3 En el Güelmambí y en el Saija las afrodescendientes usan bateas de moro con finas tallas en madera, para tener allí a sus nenes y nenas hasta el bautizo. A partir de ese momento, a la canoíta le dan el nombre del niño o la niña y la guardan en el techo de la casa (Friedemann 1989: 101). En San Andrés y Providencia, después de dar a luz, las madres también entierran la placenta con un árbol (Forbes, comunicación personal, abril 13 de 1998).
4 Tanto la relación ombligo-sacralidad, como la ecuación árbolvida ilustran lo que Mintz y Price (1992: 10) llaman «orientaciones cognoscitivas» o sea supuestos básicos sobre las relaciones sociales o sobre el funcionamiento de los fenómenos del mundo. Las propusieron como foco de atención para estudiar el puente África-América, en reemplazo de rasgos culturales concretos que había privilegiado el modelo de encuentro.

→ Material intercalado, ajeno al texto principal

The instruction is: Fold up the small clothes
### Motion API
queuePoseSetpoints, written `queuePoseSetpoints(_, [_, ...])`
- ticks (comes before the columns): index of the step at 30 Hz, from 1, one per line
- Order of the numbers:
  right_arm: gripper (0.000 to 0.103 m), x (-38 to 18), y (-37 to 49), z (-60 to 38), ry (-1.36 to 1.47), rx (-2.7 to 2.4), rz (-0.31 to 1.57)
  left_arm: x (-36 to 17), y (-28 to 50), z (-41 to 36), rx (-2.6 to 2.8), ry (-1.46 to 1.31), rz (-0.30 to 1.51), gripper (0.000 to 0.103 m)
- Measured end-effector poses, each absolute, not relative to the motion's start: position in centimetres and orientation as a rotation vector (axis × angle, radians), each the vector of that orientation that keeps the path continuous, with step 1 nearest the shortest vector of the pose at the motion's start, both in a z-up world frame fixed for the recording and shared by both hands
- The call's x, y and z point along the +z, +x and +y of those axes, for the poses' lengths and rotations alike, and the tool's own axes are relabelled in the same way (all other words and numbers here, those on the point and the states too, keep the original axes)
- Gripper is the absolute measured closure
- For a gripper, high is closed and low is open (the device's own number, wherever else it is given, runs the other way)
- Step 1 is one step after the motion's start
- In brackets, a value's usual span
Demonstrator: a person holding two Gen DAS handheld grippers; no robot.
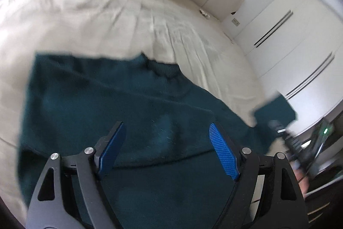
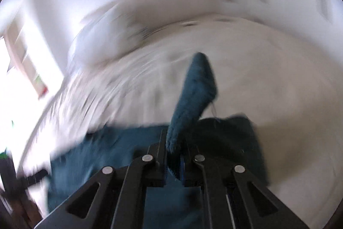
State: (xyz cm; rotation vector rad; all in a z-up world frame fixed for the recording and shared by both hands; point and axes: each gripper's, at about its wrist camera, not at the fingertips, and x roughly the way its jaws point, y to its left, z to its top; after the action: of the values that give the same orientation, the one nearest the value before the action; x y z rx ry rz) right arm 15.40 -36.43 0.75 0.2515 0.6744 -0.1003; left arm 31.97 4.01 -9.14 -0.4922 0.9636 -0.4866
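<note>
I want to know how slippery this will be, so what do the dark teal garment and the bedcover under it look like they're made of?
The dark teal garment looks like a thick knit, probably wool or acrylic: matte, fuzzy, with a ribbed edge where the right tool pinches it. The bedcover looks like smooth woven cotton, cream and matte, with fine creases; the blur leaves this uncertain.

1. Left tongs point(image 1: 167, 151) point downward with the blue pads point(image 1: 224, 152) spread wide apart, nothing clamped between them.
2. Right tongs point(image 2: 174, 156) are closed tight, pinching a fold of teal garment point(image 2: 193, 96).
</note>
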Motion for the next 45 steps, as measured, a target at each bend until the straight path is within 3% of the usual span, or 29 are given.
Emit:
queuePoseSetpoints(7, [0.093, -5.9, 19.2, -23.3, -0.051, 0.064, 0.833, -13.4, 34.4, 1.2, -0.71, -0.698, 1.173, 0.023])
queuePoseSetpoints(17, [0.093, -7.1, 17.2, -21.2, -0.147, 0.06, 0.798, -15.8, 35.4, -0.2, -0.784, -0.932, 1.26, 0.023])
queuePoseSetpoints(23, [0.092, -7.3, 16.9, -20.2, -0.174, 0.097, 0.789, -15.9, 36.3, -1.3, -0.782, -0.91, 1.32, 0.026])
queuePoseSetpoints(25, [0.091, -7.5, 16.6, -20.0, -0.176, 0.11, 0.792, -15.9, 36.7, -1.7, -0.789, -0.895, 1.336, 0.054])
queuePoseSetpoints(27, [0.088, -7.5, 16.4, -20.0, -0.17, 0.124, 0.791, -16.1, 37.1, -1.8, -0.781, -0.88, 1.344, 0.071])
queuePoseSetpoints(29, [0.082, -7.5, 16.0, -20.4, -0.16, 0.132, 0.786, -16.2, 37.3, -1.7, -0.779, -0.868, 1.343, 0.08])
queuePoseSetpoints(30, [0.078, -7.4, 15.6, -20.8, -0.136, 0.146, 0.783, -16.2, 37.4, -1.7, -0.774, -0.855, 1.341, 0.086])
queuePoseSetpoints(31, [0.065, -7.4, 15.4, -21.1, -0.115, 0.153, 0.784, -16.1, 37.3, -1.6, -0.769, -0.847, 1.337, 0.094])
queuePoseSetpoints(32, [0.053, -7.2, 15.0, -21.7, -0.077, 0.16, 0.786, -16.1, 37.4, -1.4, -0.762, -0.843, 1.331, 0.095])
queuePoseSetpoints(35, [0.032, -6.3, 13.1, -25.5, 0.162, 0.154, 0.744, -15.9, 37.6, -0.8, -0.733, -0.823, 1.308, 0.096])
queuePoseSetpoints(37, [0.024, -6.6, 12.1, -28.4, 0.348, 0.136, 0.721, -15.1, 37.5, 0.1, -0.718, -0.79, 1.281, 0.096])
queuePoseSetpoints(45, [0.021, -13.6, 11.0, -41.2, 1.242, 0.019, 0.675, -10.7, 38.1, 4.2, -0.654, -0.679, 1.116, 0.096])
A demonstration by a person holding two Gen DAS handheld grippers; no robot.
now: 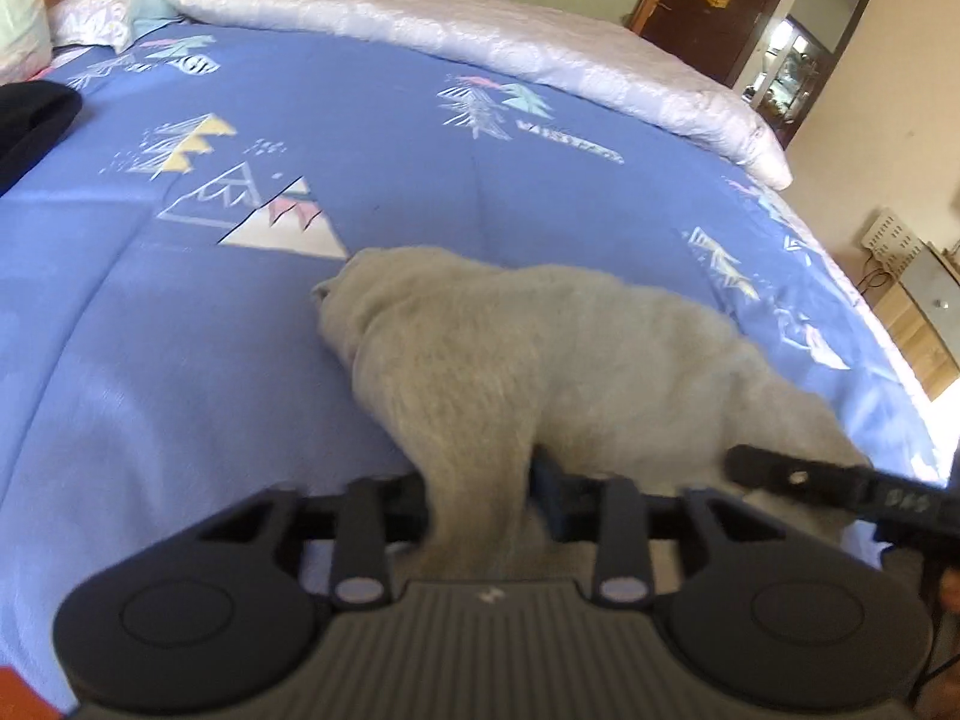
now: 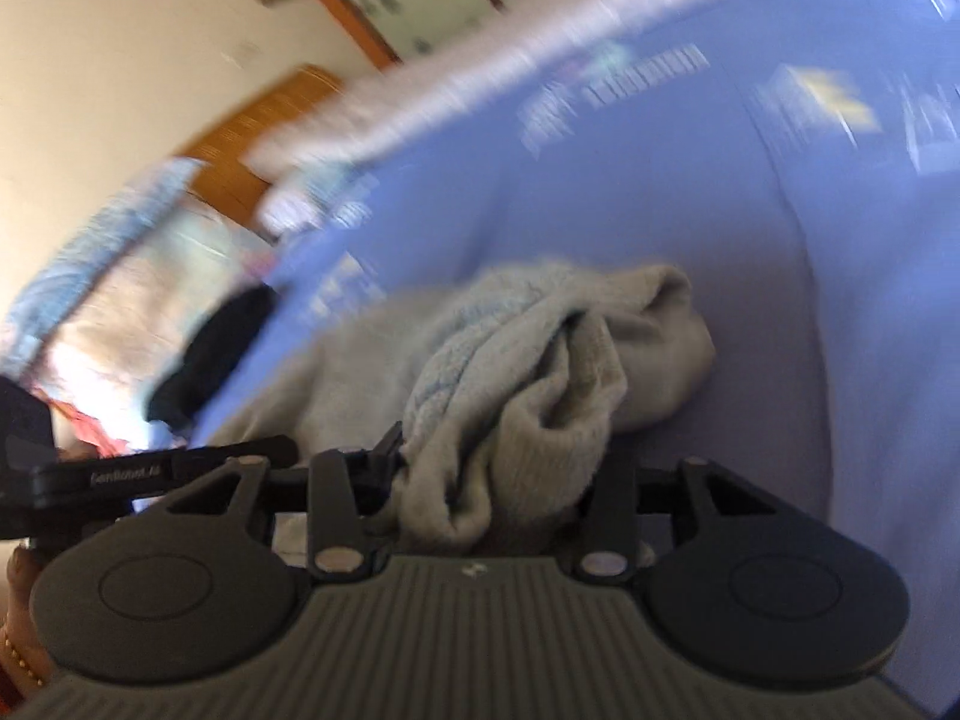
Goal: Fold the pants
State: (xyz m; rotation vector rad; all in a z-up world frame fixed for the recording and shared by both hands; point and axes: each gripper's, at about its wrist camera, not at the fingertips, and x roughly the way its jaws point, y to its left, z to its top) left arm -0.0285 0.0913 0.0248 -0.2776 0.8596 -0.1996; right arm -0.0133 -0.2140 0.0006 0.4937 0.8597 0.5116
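The grey pants are lying bunched on the bed. The left claw and right claw are each clenching fabric; thick fleece risks slipping out mid-fold.

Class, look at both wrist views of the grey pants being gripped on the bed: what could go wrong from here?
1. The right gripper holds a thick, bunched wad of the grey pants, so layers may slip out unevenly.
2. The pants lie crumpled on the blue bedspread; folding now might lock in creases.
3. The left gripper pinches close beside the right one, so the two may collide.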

5 La asociación de esta deidad con el diablo en la simbólica de la santería la haría doblemente antiesclavista (Adriana Maya, mensaje electrónico a propósito de Los ombligados de Ananse. París, julio 7 de 1998).
6 Esta investigación tuvo sus orígenes en dos expediciones etnográficas al alto Baudó que se llevaron a cabo en 1992 con el auspicio de la Asociación Campesina del Baudó (Acaba), Codechocó y la Facultad de Ciencias Humanas de la Universidad Nacional de Colombia. A partir de enero de 1995, comenzó el trabajo investigativo con apoyos de Colciencias, el Centro Norte Sur de la Universidad de Miami, UNESCO y el CINDEC de la Universidad Nacional de Colombia. Además de la coinvestigadora principal, la historiadora Adriana Maya, el equipo contó con los etnógrafos Javier Moreno y José Fernando Serrano, los historiadores Orián Jiménez y Sergio Mosquera, y la bióloga Stella Suárez.